Пиши Ниночке и Наташе сюда о себе и обо всем. Нежно целую. Твой Владимир»5.
Но ни от Корнилова из Кисловодска, ни из Москвы и Питера сообщений нет. Только через месяц Ольденбург, воспользовавшись оказией, сумел передать ему академическое содержание. В записке предупредил: «Родной мой Владимир! Сюда тебе нельзя приезжать, здесь голодно и для тебя специально не годится». Ясно, что означало это «специально»: антикадетский приказ действовал.
Времени для осмысления теперь стало больше. Собственно говоря, предстояло осмыслить весь четвертьвековой период своей жизни, когда он пытался претворить в жизнь свои юношеские идеалы общественного устройства и примкнул, стал создателем самой либеральной политической партии, записавшей в своей программе научные выводы. И вот все рухнуло под напором внутренней стихии. Результаты своих размышлений над происшедшим Вернадский изложил вскоре в маленьком меморандуме:
«Где искать опору? Искать в бесконечном, в творческом акте, в бесконечной силе духа.
Надо, чтобы в народе имелись значительные группы людей, которые не ломаются бурей, но творят и создают.
Необходимо прямо смотреть в глаза происшедшему, пересмотреть все устои своего общественного верования, подвергнуть все критике, ни перед чем не останавливаясь. Продумать все искренно, до конца искренно»6.
Слова относились к самому себе. Спрашивает за происшедшее с себя, ощущает свою часть ответственности за крушение. Все наши беды от незнания, от неумелого делания добра. Знали ли они народ, когда стремились к «четыреххвостке»? Равные ли должны быть выборы? Всем ли доступны начатки демократии? Кажется все же, что свобода — вещь, которую нельзя дать. Ее можно только взять. Кто дорастет до понимания ее крайней необходимости для себя, тот и возьмет.
«Различие между народом и нацией.
Народ был фетишем для интеллигенции.
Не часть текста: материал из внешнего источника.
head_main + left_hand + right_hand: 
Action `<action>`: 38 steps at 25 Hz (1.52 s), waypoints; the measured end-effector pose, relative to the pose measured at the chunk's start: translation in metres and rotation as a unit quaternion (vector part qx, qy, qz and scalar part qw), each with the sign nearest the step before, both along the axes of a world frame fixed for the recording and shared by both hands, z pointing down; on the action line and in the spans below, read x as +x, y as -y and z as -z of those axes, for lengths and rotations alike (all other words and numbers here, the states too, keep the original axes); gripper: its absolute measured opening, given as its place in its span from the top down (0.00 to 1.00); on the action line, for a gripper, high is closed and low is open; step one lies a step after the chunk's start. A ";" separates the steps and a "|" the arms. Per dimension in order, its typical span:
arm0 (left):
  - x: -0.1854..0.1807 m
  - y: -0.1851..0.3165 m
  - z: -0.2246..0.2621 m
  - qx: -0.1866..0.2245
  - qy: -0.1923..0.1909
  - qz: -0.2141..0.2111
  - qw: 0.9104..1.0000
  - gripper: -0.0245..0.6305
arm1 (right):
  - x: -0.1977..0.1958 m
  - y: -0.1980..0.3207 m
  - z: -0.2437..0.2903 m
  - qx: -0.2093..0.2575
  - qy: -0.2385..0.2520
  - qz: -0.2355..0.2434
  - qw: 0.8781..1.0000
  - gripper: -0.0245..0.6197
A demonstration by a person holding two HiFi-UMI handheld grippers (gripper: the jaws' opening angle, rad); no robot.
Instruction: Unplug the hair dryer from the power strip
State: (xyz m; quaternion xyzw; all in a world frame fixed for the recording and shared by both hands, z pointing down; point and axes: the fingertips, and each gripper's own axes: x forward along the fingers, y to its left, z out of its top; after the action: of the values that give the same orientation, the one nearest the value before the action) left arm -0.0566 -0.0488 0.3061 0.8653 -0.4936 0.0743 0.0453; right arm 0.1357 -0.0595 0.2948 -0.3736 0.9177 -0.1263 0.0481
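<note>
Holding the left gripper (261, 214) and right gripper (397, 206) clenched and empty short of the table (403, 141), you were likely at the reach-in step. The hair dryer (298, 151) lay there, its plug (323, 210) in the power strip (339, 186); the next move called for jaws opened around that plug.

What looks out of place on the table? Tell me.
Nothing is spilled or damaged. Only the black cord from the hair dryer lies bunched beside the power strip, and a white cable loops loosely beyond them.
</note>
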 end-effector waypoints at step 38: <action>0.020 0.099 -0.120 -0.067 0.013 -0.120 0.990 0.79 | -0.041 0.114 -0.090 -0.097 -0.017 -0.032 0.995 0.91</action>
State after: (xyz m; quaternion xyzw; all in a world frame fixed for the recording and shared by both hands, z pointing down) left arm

Между народом и интеллигенцией, в широком смысле этого слова, огромная рознь. Народ все время стремился не к тому, к чему стремилось государство. Сейчас народ потерял, и думаю, навсегда, великую свою многовековую веру: землицу. Он не понял — и не поняли его руководители, что они могут ему ее дать только тогда, когда и народ свободен, и когда его воля не ограничена внешним игом. <…>
Русская интеллигенция заражена маразмом социализма. Народ невежественный. Идеалы чисто материалистические. Стал решать как слепой сложные мировые вопросы с миропониманием XVII века. Результаты такого решения мы сейчас видим»7.
Что и говорить, результаты неожиданные. Они прямо противоположны тому, что провозглашалось: вместо мира получили войну, вместо земли — ее разграбление и разбазаривание, вместо изобилия — голод, вместо социалистического братства — дикое варварство, грабежи и болезни. Что нас ожидает?
«Любовь к человечеству — маленький идеал, когда живешь в космосе. Он охватывает слишком узкую базу жизни. Им нельзя охранить то, что является самой основой жизни, то, из-за чего стоит жить. Социализм основан на известном состоянии техники. Ученый стремится зайти за ее пределы. Обладать источниками энергии, сделать их доступными всем людям, избавить их от элементарного голода и холода можно иным путем.
Нельзя отложить заботу о вечном и великом на то время, когда будет достигнута для всех возможность удовлетворения своих элементарных нужд. Иначе будет поздно. Мы дадим материальные блага в руки людей, идеалом которых будет — “хлеба и зрелищ”. Есть, пить, ничего не делать, наслаждаться любовью. <…>
Невежество русского народа — одна причина, другая — аморализм. Если [преодоления] первого не дало государство, — монархи, то [преодоления] второго не дали духовные и умственные вожди. В этом грех русской интеллигенции. Представители нации — редко “из народа”. Шевченко — и тот доказывал “шляхетство”. Ломоносов — наполовину духовный, наполовину “буржуй” — судовладелец и судостроитель»8.
Он уже писал о смешении понятий народа и нации, или когда в политэкономических понятиях пропущен главный элемент — творящие единицы, личности, создающие форму всякого производства, которые нельзя свести к терминам «пролетариат» и «буржуазия». А ведь нация как раз и создается из творящих единиц, она, а не народ, определяет лицо страны. Именно ей должно принадлежать лидерство, что не получилось в 1905 году и что поздно получилось в 1917-м.